Doug Bandow has advanced a libertarian foreign policy that aligns with Trump’s campaign posture on the US-Korea alliance; in one piece for the Huffington Post, he argues that the “U.S.-South Korea Alliance Treats [the] Pentagon as [the] Department of Foreign Welfare” (more recently, see here). He also appears to align with the president in his assessment that the Chinese will be crucial to solving the North Korea problem; his Advice Column entry from CATO, weighing in with no fewer than 146 footnotes, is titled "Will China Solve the North Korea Problem?” A shorter version can be found at The National Interest.
Bandow is right about one point: that any approach to the North has to have a Chinese component. He provides a useful list of all of the reasons why China might be disposed to support the North, in effect, reasons why the sales pitch will be hard. Precisely for that reason, Bandow’s approach is particularly heavy on providing assurances, similar to an earlier proposal we reviewed by Heginbotham and Samuels but even more generous. The pivotal paragraph is worth quoting:
“The resulting offer should be a joint allied product and include a peace treaty, diplomatic recognition, end of sanctions, participation in international agencies and forums, economic aid, removal of U.S. troops from the South, increased inter-Korean contacts, and discussion of reunification. In return, the North would agree to supervised denuclearization and reduction in conventional military tensions. A dialogue over human rights would follow as part of the new relationship.”

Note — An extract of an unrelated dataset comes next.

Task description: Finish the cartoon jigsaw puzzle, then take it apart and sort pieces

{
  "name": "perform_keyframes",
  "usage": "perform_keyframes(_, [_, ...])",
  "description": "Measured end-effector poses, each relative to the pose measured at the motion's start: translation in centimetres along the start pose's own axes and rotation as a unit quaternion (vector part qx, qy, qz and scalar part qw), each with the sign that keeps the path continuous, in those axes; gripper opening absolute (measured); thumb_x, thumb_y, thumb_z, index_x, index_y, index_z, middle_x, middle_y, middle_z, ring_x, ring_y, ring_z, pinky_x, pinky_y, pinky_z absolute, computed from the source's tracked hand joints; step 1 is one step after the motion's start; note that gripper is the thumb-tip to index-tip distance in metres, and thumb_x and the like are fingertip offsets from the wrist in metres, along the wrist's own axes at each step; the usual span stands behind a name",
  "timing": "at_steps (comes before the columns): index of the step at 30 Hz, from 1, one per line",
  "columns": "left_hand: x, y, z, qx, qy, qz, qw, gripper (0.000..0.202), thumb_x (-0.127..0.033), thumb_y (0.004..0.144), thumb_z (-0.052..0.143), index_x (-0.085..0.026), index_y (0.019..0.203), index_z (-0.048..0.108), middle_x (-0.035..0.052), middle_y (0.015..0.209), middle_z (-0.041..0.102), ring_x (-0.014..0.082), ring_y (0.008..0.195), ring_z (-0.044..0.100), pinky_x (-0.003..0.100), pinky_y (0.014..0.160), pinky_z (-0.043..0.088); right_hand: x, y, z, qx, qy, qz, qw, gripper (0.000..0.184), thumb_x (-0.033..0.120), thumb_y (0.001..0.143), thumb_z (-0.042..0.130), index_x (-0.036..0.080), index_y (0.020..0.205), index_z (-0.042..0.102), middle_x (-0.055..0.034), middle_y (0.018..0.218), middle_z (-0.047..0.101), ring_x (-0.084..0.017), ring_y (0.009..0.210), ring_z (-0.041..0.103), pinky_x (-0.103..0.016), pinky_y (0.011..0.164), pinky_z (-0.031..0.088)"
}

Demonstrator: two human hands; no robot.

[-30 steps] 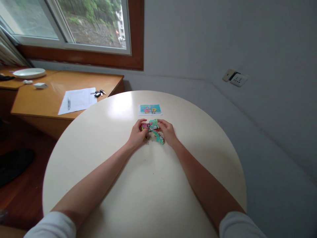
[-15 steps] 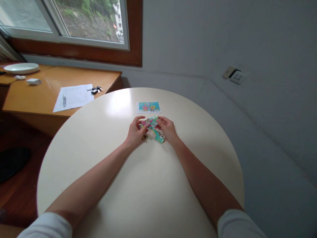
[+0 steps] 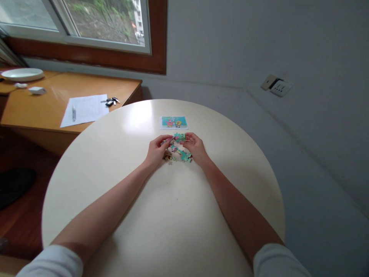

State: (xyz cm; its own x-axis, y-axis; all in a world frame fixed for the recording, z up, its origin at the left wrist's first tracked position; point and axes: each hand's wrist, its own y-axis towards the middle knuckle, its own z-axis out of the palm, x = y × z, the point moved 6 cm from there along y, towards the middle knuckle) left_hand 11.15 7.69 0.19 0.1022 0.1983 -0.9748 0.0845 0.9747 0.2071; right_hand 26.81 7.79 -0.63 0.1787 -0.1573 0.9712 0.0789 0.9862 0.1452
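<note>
Clump has split further over the last second, more loose pieces (image 3: pixel 184 156), left hand (image 3: pixel 156 151) and right hand (image 3: pixel 196 148) grip pinching the upper puzzle chunk (image 3: pixel 180 137).

Wall (image 3: pixel 219 46): pale grey-blue, plain, with a faint line along its lower part. Socket (image 3: pixel 281 88): white, tilted in view, beside a beige plate (image 3: pixel 268 82). Window (image 3: pixel 65 23): sliding, pale sashes, brown frame (image 3: pixel 157 38); greenery (image 3: pixel 100 19) and a building (image 3: pixel 139 19) outside. Curtain (image 3: pixel 8 54): light, far left. Desk (image 3: pixel 57 82): orange-brown wood, under the window. Table (image 3: pixel 178 231): round, white, glossy. Floor (image 3: pixel 29 223): dark reddish-brown; a black rounded object (image 3: pixel 17 188) at left, unidentified. Light: daylight, glare on the table's far left.
</note>
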Motion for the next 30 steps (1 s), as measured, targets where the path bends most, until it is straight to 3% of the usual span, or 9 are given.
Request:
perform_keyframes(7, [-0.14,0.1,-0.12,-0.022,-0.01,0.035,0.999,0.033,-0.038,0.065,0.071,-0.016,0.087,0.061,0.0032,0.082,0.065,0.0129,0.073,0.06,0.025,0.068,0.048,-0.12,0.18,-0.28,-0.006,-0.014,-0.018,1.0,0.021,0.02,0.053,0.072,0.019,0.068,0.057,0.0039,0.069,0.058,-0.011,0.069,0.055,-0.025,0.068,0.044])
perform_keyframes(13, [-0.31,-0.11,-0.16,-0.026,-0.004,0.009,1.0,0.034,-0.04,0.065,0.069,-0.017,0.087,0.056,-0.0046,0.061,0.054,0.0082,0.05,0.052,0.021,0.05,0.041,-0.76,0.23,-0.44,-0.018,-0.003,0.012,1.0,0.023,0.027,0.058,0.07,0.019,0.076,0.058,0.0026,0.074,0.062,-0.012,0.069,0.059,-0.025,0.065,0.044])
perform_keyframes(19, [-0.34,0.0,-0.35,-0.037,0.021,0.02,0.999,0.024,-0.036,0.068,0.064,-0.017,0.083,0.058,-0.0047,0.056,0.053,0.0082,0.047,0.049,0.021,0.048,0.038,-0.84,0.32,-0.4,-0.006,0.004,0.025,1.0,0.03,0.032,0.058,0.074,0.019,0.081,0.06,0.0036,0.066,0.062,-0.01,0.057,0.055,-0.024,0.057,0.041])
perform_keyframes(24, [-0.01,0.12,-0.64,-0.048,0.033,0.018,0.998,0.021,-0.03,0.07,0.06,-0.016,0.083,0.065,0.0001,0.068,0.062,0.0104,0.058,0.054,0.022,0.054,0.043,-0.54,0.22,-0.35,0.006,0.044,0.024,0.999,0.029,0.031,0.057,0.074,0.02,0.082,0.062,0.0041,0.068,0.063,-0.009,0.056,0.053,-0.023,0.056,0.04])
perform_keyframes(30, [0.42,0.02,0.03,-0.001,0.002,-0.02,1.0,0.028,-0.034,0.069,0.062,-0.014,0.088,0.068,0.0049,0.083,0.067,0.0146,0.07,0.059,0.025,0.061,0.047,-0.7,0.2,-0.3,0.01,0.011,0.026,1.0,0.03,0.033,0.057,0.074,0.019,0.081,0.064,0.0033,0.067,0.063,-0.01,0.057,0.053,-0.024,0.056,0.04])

Tucked in among the other sensible components of this offer is one thing that has long been a strategic objective of Pyongyang’s and increasingly Beijing as well: pledging a US troop withdrawal. Such an offer is credible coming from Bandow (and Trump) because they do not appear that supportive of the alliance to begin with, despite the fact that it is precisely the strategic tool that the US has to defend South Korea, deter the North and keep the pressure on China to act.
Of course Bandow recognizes that China might say no, and walks through a litany of ways that we should not pressure Beijing before landing on the claim that we should dangle the prospect of Korea and Japan going nuclear. Bandow acknowledges that “nonproliferation advocates disdain that option,” and it visibly gives Bandow pleasure that they do. But if someone were looking for entry into the Trump administration, this piece would be a pretty good calling card, as it checks virtually all the poorly-conceived elements of the Trump approach: that we can fully outsource the North Korea problem to China, that the military component of the alliance can be used as a quid-pro-quo, and that we should welcome a nuclear arms race in Northeast Asia. Anyone that works on North Korea understands the frustration and the perennial comeback that nothing else so far has worked. But upending the apple cart in the way that Bandow suggests seems like a pretty risky way to go.
Advice Column Posts
These posts provide short guides to published policy reports by prominent organizations or individuals on North Korea.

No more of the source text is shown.